Anti-abortion efforts

Indeed, some see the "Choose Life" bill as a sign of the resurgence of anti-abortion forces at a time when the Florida Legislature is attacking abortion rights more than anytime in the past decade. On the Legislative session's opening day for instance, the Republican leadership overrode Governor Chiles's 1997 veto of the so-called partial-birth abortion ban. At the end of the session, it sent the governor a bill requiring that parents be notified of their teenage child's abortion 48 hours in advance of the procedure.

In many states, license plates function as the identity of that state. Perhaps no other topic carries with it such a huge package of emotion. To some, Florida's "Choose Life" auto-tag debate raises a touchy question: Will it be the kick-out of an idea that could spread like wildfire from state to state?

The tag "has a message that advances a clear political cause: it's an anti-abortion message," says state Rep. Debbie Wasserman Schultz of Weston, one of 44 House members - many of them women - who voted against the bill. Seventy-seven voted in favor of it. "I don't think we should be sanctioning political messages on Florida's license plates," she says.

In Florida, as in most states, specialty tags can be a good means of raising money. To propose a new license plate, organizations must first raise $30,000 (to cover the cost of reviewing the application and developing the license plate) and gather 10,000 signatures. But the rewards are major, particularly for Florida's environmental groups, sports teams, and universities. With $3.6 million raised last year, the "Save the Panther" license plate was the biggest dollar producer. Others include:

* The Miami Dolphins this year reaped $335,000 in 1996, half of it going to the Florida Sports Foundation and the other half to a professional sports development trust fund.

* "Invest in Children" got $472,936 in 1996 that was earmarked for juvenile-crime prevention and early intervention programs.

* The University of Florida raised $1.4 million in 1996 that was used for "academic enhancement."

Proponents of the new "Choose Life" bill say its message is neither more nor less political than the causes advanced by other tags. "Saving the panther, working on the environment, the natural habitat - these are political statements," says Carole Griffin, an Eagle Forum lobbyist and long-time advocate of anti-abortion legislation. "If I'm going to pay for this license plate ["Choose Life"], I want to get across the message I want."

Setting precedent

"If the governor vetoes this bill, he needs to go after all the other license plates with all these political messages and make them illegal," Ms. Griffin says.

"It's bad to endanger the panther, the little deer, the Keys, but what is more important than killing off human beings?" asks resident Martha Augenstein

The bill sent to Chiles would distribute proceeds collected for the tags to programs aiding and counseling women considering abortion.

The money would be sent to Florida's 67 counties according to the share sold in each county.

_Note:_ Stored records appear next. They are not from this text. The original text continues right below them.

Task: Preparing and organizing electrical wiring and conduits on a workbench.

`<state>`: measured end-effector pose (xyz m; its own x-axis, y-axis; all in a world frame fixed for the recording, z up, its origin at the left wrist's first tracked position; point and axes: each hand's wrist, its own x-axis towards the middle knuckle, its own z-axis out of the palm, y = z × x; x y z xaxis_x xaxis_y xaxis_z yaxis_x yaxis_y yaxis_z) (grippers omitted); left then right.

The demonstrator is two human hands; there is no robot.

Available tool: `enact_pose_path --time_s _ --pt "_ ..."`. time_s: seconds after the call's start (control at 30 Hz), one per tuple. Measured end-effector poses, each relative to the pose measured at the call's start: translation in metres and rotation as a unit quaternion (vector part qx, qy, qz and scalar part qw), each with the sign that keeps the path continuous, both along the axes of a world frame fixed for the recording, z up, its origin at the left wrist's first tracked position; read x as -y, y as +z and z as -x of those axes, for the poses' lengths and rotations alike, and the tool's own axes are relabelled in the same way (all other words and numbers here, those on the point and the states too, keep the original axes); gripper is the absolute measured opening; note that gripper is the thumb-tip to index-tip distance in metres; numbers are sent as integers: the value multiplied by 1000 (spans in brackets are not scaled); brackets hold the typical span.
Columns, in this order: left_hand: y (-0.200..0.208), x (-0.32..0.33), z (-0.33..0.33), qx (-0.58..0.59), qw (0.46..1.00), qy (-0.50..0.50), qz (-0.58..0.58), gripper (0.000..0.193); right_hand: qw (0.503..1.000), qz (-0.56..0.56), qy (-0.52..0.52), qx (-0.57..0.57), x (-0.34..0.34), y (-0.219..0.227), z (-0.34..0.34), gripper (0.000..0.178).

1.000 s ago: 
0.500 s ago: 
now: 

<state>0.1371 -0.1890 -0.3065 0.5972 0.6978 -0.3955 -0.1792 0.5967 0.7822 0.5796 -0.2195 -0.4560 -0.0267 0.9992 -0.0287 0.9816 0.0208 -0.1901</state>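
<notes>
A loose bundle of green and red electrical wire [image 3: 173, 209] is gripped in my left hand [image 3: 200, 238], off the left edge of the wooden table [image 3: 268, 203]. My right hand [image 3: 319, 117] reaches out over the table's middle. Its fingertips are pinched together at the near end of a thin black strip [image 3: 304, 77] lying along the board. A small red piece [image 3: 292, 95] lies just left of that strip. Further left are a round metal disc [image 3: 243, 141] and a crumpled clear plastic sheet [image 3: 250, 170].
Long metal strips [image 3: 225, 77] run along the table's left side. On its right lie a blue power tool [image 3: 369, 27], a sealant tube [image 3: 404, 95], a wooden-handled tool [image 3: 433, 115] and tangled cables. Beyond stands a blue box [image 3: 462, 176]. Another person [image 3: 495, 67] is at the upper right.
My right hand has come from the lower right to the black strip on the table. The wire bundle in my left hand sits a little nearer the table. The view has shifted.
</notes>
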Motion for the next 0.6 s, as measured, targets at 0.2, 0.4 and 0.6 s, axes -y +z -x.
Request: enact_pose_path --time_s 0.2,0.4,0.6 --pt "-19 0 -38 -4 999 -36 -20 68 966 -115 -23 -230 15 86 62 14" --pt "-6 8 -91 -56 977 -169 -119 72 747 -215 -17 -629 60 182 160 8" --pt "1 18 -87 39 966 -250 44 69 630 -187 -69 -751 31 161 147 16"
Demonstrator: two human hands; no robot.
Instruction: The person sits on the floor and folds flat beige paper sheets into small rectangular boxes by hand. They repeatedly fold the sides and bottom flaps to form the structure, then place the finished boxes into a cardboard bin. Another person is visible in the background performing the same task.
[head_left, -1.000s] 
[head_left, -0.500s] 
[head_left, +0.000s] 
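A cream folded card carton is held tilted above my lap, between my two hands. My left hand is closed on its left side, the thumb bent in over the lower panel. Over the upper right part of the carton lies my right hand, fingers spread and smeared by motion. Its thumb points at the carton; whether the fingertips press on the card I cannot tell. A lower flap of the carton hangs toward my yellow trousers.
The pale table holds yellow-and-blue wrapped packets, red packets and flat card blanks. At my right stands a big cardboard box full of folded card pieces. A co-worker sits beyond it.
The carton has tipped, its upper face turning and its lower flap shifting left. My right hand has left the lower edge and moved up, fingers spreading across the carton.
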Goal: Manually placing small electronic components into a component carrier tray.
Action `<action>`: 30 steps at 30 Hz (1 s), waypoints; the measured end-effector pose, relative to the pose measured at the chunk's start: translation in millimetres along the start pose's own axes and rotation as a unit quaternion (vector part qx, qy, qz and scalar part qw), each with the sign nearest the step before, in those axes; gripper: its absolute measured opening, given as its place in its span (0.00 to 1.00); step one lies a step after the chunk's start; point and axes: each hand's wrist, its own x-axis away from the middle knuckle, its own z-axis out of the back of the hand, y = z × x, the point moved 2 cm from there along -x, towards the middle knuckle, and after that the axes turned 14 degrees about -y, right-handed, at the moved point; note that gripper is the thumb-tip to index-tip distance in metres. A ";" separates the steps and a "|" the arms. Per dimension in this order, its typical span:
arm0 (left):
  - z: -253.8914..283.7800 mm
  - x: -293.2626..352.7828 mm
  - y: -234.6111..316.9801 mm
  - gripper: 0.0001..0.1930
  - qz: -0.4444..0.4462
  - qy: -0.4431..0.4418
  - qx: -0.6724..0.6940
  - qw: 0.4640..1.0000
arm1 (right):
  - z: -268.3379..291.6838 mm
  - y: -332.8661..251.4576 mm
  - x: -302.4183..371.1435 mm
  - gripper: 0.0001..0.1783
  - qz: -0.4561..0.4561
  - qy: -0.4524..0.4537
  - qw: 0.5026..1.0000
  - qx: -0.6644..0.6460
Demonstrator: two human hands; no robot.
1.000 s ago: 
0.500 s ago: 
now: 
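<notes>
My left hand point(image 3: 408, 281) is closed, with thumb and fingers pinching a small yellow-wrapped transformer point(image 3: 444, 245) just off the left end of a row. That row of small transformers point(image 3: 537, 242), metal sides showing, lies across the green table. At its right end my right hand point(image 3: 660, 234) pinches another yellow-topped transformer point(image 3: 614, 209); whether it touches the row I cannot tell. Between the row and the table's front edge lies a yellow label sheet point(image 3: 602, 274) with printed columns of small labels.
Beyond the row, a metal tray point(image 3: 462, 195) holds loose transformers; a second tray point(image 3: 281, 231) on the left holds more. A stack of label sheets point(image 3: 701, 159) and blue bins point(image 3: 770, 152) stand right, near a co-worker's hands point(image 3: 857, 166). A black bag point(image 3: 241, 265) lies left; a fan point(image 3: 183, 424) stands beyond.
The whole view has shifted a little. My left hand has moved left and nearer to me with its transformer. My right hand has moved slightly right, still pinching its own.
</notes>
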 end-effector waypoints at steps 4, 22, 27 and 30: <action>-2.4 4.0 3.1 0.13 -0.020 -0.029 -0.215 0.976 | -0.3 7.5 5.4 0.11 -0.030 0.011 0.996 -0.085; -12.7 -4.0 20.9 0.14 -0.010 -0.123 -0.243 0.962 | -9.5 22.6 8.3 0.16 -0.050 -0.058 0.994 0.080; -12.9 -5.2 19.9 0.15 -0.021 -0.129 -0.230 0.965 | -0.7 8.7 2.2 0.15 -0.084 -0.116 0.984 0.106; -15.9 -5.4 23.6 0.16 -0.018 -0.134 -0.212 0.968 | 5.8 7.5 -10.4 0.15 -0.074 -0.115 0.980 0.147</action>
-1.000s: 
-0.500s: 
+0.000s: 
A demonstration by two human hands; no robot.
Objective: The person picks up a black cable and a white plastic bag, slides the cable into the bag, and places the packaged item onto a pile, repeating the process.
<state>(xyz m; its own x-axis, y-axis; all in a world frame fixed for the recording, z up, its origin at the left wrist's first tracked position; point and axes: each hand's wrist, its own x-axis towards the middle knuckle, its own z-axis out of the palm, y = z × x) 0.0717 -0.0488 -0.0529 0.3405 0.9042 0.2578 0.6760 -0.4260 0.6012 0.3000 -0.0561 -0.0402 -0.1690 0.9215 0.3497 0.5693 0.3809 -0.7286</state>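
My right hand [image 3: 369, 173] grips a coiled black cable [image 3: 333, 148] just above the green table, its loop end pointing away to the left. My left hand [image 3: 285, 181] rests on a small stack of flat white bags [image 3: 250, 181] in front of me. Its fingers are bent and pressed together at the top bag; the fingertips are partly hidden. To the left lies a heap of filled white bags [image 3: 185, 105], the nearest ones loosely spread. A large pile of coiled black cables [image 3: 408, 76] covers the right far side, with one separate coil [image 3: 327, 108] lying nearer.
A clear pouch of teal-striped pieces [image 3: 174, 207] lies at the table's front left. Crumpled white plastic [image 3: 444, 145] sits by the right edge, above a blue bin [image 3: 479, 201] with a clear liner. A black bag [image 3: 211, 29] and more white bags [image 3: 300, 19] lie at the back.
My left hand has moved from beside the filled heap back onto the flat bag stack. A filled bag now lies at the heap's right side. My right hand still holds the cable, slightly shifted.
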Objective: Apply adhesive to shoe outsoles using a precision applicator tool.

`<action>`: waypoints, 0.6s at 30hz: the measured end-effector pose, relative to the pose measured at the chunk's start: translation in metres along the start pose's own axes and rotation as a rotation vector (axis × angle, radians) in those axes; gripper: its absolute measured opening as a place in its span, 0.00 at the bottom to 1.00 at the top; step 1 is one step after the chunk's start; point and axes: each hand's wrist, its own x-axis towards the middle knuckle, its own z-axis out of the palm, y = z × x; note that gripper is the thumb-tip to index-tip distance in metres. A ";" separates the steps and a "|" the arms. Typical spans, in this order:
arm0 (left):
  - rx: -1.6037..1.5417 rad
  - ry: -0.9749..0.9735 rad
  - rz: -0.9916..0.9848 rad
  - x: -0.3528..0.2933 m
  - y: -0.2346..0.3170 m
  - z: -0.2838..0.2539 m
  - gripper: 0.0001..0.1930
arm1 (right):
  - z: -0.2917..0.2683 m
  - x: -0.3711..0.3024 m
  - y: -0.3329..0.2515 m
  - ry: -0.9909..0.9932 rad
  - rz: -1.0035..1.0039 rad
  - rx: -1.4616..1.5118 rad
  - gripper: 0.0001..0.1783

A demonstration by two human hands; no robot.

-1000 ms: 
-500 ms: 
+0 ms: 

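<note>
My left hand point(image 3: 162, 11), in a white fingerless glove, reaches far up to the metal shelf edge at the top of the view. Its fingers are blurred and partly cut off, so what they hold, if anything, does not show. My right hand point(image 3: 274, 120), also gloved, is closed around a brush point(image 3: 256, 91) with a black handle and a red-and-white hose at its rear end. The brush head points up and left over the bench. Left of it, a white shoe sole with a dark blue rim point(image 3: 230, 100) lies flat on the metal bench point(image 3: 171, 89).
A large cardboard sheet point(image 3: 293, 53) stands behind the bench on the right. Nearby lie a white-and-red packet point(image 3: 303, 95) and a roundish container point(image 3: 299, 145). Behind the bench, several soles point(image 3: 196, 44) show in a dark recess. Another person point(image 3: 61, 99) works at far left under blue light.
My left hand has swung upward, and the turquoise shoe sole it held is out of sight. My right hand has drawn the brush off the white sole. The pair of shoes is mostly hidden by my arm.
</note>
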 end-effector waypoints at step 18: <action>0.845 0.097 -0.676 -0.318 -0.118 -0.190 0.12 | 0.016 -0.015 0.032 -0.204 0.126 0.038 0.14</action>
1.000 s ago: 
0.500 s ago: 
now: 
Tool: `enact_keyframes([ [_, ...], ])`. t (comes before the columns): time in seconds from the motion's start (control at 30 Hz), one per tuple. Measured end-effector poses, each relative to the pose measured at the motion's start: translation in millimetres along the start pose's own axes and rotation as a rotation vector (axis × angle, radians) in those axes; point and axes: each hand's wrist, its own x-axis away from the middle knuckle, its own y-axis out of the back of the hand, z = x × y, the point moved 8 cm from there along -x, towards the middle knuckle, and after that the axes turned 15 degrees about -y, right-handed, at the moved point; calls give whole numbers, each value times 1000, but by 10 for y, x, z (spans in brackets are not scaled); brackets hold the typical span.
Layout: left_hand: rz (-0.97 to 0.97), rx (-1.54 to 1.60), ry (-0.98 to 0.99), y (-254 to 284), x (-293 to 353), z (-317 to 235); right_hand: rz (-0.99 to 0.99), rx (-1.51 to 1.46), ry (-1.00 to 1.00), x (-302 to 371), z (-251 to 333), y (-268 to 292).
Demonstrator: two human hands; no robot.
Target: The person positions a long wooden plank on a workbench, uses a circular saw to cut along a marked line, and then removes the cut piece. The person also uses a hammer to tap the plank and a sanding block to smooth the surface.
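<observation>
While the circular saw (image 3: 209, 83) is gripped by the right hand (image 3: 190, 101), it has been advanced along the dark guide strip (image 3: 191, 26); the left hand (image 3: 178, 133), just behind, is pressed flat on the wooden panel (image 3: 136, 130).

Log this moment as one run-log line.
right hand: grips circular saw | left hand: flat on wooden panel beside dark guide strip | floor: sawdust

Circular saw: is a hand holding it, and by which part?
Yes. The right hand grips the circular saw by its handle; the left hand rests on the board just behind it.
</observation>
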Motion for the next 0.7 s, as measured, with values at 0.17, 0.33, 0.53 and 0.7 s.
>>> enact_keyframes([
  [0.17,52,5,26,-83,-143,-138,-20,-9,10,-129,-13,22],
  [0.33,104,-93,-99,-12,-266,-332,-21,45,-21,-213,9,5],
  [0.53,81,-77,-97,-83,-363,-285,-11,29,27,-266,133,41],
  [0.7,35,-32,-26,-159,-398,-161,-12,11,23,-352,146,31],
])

It would be up to county commissioners to decide which agencies would be better equipped to receive the money. Seventy percent must be spent on the material needs of pregnant women whom agencies help in the placement of children for adoption.

But opponents insist that the new tag could open the way for more politically sensitive tags. "Till now, we've always avoided controversial, political license plates," says state Rep. Lois Frankel of West Palm Beach. "I believe in freedom of speech, but I don't think the state should be telling people what to do."